I am an America Red Cross CPR for the professional rescuer instructor. Many facilities have it a part of their code policy that CPR will not commence unless the arrest was witnessed.  We have such a policy and when the patient is admitted to this facility, this is reviewed with them prior to their DNR decision.  They may change their mind on this decision at any time.  If they are unable to make an informed choice and have no one as their POA, we treat them as a full code until other legalities are handled.  We really try to work with our nurses to watch for changes in condition and summon EMS for changes.  EMS is expected to sustain any resuscitation attempts begun in the community, however, most advanced EMS are able to send strips to the physician in the hospital and then can have the Dr. pronounce based on the resuscitation protocol and lack of the patient's response to interventions.  We have added a defibrillator in our facility, but again, we try to get EMS into the building before it becomes a code.
The last statistics I have regarding CPR is that only 3% of community arrests survive to be discharged from the hospital back into their community setting. 
 
 
Sara Hayden RN,C
St.
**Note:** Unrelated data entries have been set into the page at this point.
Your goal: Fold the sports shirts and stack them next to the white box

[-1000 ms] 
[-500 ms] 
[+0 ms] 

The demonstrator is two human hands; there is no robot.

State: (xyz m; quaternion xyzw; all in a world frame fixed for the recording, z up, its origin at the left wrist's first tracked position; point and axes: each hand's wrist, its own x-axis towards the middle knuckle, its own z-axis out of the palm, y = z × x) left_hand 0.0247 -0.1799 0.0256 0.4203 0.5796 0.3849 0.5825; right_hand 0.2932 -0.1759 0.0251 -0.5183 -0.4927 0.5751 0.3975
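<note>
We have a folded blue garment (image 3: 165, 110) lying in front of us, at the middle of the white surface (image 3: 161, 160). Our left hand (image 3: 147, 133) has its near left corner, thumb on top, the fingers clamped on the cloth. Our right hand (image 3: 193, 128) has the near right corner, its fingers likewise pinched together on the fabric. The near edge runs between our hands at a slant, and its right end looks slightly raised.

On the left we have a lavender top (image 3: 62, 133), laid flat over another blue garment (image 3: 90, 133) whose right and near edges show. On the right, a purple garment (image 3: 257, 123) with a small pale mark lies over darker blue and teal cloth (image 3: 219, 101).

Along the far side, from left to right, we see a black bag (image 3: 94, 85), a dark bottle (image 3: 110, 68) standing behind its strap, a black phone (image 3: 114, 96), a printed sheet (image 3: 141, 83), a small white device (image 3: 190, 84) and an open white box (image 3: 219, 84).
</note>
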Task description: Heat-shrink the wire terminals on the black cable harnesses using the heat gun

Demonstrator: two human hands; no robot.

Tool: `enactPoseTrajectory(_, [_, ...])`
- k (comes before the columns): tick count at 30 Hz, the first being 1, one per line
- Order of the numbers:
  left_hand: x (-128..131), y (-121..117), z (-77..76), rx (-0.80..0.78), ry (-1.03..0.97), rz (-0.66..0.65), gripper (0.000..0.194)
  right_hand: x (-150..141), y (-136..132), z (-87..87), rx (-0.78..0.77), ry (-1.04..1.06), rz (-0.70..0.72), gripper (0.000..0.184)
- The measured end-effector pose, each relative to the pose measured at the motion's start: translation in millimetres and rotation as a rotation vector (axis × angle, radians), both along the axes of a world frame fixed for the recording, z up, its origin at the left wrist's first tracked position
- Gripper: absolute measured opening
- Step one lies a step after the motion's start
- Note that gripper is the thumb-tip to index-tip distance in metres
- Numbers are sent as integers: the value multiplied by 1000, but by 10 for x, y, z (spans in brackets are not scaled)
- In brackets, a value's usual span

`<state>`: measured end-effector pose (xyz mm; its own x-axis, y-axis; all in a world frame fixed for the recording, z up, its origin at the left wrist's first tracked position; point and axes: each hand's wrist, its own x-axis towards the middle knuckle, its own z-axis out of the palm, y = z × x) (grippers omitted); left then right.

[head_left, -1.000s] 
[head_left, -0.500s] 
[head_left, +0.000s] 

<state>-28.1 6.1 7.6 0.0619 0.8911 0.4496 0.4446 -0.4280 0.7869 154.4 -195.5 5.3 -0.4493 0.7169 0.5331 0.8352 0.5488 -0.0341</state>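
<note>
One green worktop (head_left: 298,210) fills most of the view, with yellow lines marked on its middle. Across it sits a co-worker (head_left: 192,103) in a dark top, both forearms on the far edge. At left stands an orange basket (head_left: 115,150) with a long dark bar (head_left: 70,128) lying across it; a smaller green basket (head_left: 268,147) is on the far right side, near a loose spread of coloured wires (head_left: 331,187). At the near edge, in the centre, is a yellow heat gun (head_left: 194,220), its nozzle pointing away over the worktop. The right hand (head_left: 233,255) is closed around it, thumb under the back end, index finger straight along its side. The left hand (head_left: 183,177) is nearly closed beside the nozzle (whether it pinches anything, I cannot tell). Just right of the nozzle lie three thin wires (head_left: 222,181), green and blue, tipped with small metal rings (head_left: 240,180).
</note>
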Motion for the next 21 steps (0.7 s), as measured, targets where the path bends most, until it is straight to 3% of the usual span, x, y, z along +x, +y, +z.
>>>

Mark's Lutheran Home
Austin, MN
 
----- Original Message -----
Sent: Monday, February 09, 2004 1:33 PM
Subject: Re: Help, quick question about full codes

I would be very interested to hear what a certified CPR instructor would have to say about this.  Anyone out there certified to teach CPR?  (Every class I have ever taken has emphasized that CPR must be started unless the patient has a properly documented No CPR or equivalent order, and CPR continues until someone else takes over or until the rescuer is too exhausted to continue.)

Rena

Rena R. Shephard, MHA, RN, FACDONA, RAC-C
Chair, American Association of Nurse Assessment Coordinators
[EMAIL PROTECTED]

Subj: RE: Help, quick question about full codes
Date: 2/9/04 11:16:15 AM Pacific Standard Time
From: [EMAIL PROTECTED]
Reply-to: [EMAIL PROTECTED]
To: [EMAIL PROTECTED]
Sent from the Internet



I would appreciate a copy also. Thanks, Betty H    (863)453-0769

Julie Thomas <[EMAIL PROTECTED]> wrote:
                                                                                                                                                                                                        I would like a copy of your policy.
254-445-3960
Thank you,
Julie Thomas RN BSN

-----Original Message-----
From: Connie L. Frank [mailto:[EMAIL PROTECTED]
Sent: Friday, February 06, 2004 9:38 AM
To: [EMAIL PROTECTED]
Subject: RE: Help, quick question about full codes


I will fax if I have your number. I do not have it in my computer files and I am unable to scan to email.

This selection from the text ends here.